TCP/IP: FreeRTOS_send drops packets

peku33 wrote on Wednesday, August 10, 2016:

I observed a strange behavior with TCP connection.

In my solution I use TCP sockets for simple client-server command-response protocol. The messages are pretty short (up to 256 bytes) and are sent once every second. At the beginning of application sockets are created and are kept open for transmission. Client (the PC) sends message every one second and FreeRTOS device sends response.

However, once every 10-70 transactions the message is not sent. What is really interesting, the FreeRTOS_send is called successfuly (and returns true), but this packet is not outputed to xNetworkInterfaceOutput. What is even more interesting is that this message is being sent later, if any other communication occurs on this socket. But without poke from other side of the socket packet is delayed forever.

I also did some wireshark analysis. The transmission looks ok. Each packet from PC has ACK from FreeRTOS. If FreeRTOS decides to push my packet out - transmission to PC is also successful - ACK is sent back.

So the packet is sometimes delayed somewhere in the middle between FreeRTOS_send and xNetworkInterfaceOutput.

I also observed that after increasing priority of ip task, this is much less likely to happen (once every thousands).

This is not related to memory exhaustion (memory hwm never passes 30%) but could be caused by timing and scheduling. I also tested with no application logic (just pure os + ip stack), but results are the same.

Some facts:
STM32F107 + ENC28J60
100Hz Ticks
TCP Windowing off
1 * mss tx & rx buffers
4 tx, 8 rx descriptors

Best regards,
Pawel Kubrak

rtel wrote on Thursday, August 11, 2016:

This is indeed strange, and it is not something I am aware of anybody
reporting before.

Two things come to mind that could potentially be an issue here,
although to be honest it would be unlikely:

  1. The relative priorities of the tasks using the TCP stack. There is a
    known issue with the FreeRTOS_accept() function if the priority of the
    task running the TCP/IP stack is lower than the priority of the task
    using the TCP/IP stack. It is unlikely this is the case here though -
    however as you mention raising the priority of the IP task improves the
    situation maybe it could be related. Do you have the priority of the IP
    task above the priority of any other task that is using the stack?

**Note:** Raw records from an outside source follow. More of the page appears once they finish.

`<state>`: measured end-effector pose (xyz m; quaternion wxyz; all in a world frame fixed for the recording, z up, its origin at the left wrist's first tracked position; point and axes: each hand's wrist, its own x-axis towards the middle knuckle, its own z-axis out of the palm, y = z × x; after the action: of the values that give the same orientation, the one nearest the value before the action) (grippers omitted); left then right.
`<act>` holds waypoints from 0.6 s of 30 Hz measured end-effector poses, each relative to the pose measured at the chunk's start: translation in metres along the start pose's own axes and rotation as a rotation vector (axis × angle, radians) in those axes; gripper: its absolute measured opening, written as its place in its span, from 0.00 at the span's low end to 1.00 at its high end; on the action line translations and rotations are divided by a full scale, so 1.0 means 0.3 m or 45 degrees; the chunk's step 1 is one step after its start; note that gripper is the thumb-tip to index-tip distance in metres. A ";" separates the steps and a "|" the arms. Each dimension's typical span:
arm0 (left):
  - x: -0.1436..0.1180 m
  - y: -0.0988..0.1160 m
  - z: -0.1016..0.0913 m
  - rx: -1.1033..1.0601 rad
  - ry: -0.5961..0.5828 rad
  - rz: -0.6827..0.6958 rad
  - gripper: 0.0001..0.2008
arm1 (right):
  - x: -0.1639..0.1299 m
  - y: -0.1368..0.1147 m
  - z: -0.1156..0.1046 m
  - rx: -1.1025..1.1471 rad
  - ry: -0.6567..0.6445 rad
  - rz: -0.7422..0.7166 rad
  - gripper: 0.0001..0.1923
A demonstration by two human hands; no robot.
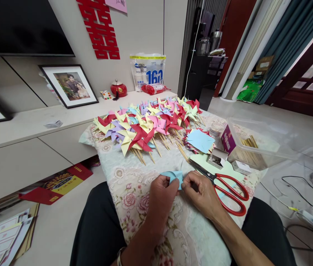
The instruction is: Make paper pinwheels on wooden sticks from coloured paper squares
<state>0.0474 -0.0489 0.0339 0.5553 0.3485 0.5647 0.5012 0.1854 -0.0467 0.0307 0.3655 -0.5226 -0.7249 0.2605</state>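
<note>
A light blue paper piece (174, 174), its corners partly folded over, is pinched between the thumb and fingers of my left hand (162, 190). My right hand (199, 190) is closed, its thumb and forefinger at the right edge of the same paper; anything small between those fingertips is hidden. Red-handled scissors (230, 192) lie just right of my right hand, partly over a pale green sheet (201, 161). Beyond them are a small open box of metal pins (218, 158) and a stack of cut paper squares (200, 140) with a blue one on top.
Many finished paper pinwheels (151, 125) on sticks cover the table's far side. Loose sticks (183, 152) lie near the stack. A clear plastic bin (267, 147) with sticks stands at the right, beside a small white box (241, 167). Flowered cloth (134, 207) covers the table.
</note>
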 end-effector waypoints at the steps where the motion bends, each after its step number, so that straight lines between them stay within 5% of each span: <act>1: -0.002 0.001 0.000 -0.004 -0.005 -0.003 0.06 | 0.000 0.001 0.001 0.000 0.002 0.002 0.10; 18: 0.009 -0.019 -0.001 0.066 -0.034 0.010 0.04 | -0.003 0.007 0.004 0.018 -0.001 0.024 0.09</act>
<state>0.0476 -0.0480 0.0276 0.5518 0.3717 0.5686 0.4839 0.1857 -0.0470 0.0282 0.3664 -0.5267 -0.7183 0.2691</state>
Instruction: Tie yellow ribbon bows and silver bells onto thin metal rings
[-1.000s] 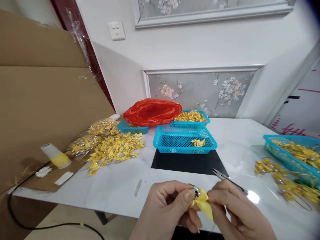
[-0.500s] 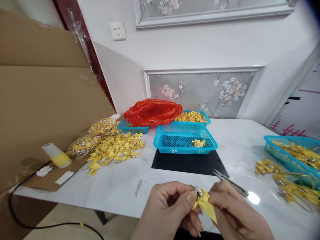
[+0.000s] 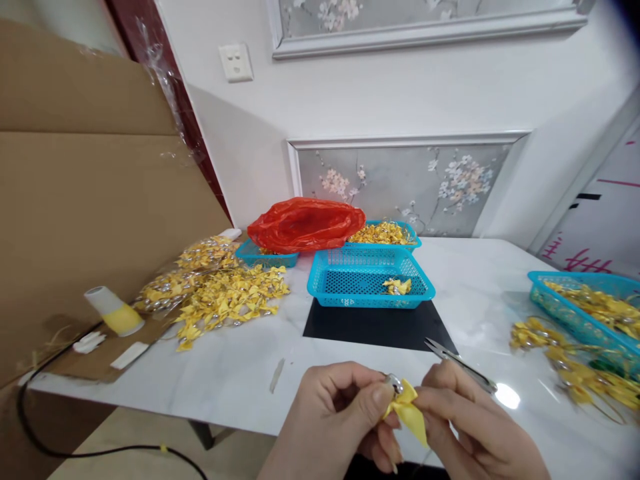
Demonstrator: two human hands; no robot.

  2. Perhaps you are running out of buffers, or buffer descriptors.
    Although internally in the stack you should be protected from that
    causing an issue, perhaps this could be an issue in your application
    code? When you say it is not a memory exhaustion problem, have you also
    checked you are not running out of buffer descriptors - the number of
    which is fixed at compile time? See
    http://www.freertos.org/FreeRTOS-Plus/FreeRTOS_Plus_TCP/TCP_IP_Configuration.html#ipconfigNUM_NETWORK_BUFFER_DESCRIPTORS

Also, are you using an infinite timeout anywhere when using the TCP
stack? It is best to use a finite time out in case an operation cannot
complete.

Perhaps Hein will be able to provide more insight.

heinbali01 wrote on Thursday, August 11, 2016:

The problem is the clock rate: only a 1,000 Hz and higher will work properly with the current release.
This will be repaired in the next release.

For now you can replace 4 or 5 occurrences of pdMS_TO_TICKS() in FreeRTOS_TCP_IP.c with pdMS_TO_MIN_TICKS(), which is defined as:

#define pdMS_TO_MIN_TICKS( xTimeInMs ) ( pdMS_TO_TICKS( ( xTimeInMs ) ) < ( ( TickType_t ) 1 ) ? ( ( TickType_t ) 1 ) : pdMS_TO_TICKS( ( xTimeInMs ) ) )

With 100 Hz, small time-out values were rounded down to zero ticks. The above macro returns 1 or more. A time-out value of 1 is OK.

Sorry for the inconvenience :slight_smile:

kerub wrote on Monday, September 05, 2016:

It can be also an issue of ENC28J60, if you use automatic pading in the PHY.
You have to remember to set correct the conrtol bits (the first byte) for each frame in transmit buffer of ENC28J60.
Once I forgotten and the ENC28J60 didn’t sent some time to time frames smaller than 60 Bytes because of random values of the bits in the buffer.

Regards

Andrzej